Aktualisiert am 22.04.2026 – 18:48 UhrLesedauer: 2 Min.
Putin stoppt den Öl-Durchstrom von Kasachstan nach Deutschland über russisches Gebiet. Für die Region Berlin könnte das dramatische Folgen haben.
Nun bestätige der kasachische Energieminister Jerlan Aqkenscheno: „Im Mai haben wir über Atyrau–Samara in Richtung der Ölpipeline ‚Druschba‘ und weiter zum Werk in Schwedt keinen Transit.“
Bundeswirtschaftsministerin Katherina Reiche beteuerte zwar, die Versorgung sei gewährleistet. In Berlin fahren aber neun von zehn Autos mit Sprit aus Schwedt. „Dass in Berlin Tankstellen schließen müssen und der Hauptstadtflughafen den Betrieb reduzieren oder gar einstellen muss, kann jedenfalls nicht ausgeschlossen werden“, kommentierte die Zeitung „Die Welt“.
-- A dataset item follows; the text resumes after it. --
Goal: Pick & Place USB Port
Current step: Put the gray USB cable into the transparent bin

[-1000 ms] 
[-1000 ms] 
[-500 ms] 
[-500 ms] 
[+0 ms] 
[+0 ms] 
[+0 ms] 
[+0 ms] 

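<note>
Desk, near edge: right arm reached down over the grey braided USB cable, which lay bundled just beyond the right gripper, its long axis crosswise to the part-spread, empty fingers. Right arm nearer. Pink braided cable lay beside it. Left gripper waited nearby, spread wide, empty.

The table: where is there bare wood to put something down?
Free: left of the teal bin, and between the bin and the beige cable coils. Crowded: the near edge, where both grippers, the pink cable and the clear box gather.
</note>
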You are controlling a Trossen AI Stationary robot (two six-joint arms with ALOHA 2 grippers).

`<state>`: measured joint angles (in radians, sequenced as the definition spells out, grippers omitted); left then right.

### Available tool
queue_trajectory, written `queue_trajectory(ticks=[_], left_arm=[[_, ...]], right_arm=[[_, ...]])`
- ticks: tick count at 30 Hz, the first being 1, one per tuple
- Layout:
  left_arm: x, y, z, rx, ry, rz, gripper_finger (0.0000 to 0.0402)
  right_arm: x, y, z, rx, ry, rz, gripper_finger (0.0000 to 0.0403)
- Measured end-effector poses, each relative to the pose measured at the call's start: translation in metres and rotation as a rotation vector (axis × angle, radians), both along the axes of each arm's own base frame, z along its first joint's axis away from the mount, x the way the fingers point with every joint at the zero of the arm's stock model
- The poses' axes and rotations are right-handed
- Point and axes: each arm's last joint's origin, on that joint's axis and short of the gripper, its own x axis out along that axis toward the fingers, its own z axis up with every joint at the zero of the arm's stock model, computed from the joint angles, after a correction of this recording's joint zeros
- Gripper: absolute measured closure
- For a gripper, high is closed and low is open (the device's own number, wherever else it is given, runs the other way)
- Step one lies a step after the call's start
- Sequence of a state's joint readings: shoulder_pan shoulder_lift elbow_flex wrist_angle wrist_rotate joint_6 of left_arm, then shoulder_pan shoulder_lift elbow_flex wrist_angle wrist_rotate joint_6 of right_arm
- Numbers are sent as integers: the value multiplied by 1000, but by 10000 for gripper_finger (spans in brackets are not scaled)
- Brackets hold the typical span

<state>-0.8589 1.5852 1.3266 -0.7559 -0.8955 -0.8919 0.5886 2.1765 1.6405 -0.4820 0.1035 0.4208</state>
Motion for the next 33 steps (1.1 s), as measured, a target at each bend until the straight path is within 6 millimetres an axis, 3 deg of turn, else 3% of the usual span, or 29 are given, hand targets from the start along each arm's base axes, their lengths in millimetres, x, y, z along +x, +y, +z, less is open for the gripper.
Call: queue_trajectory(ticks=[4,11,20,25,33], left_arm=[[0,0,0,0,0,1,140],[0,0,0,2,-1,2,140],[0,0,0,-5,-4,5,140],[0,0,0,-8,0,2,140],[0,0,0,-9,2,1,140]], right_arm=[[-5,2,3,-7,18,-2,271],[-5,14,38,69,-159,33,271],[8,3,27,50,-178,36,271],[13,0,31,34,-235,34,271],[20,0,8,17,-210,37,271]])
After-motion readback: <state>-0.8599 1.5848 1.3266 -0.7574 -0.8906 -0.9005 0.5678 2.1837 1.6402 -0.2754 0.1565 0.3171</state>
PCK-Anteilseigner Rosneft Deutschland steht derzeit unter der Verwaltung der Bundesnetzagentur. Die offene Frage ist: Schafft es Rosneft Deutschland in Schwedt für eine Auslastung von knapp 58 Prozent zu sorgen, die für einen Betrieb der Raffinerie nötig ist?
Der Bund will Öl aus Polen beschaffen. Doch bislang lehnte es die polnische Seite strikt ab, mit Rosneft Deutschland zusammenzuarbeiten. Damit fiele der Ostseehafen Danzig als Versorgungspunkt für Schwedt aus. Dann käme auch kein Sprit in Berlin an. Entscheidend sind nur also die Diplomatie und die deutsch-polnischen Beziehungen.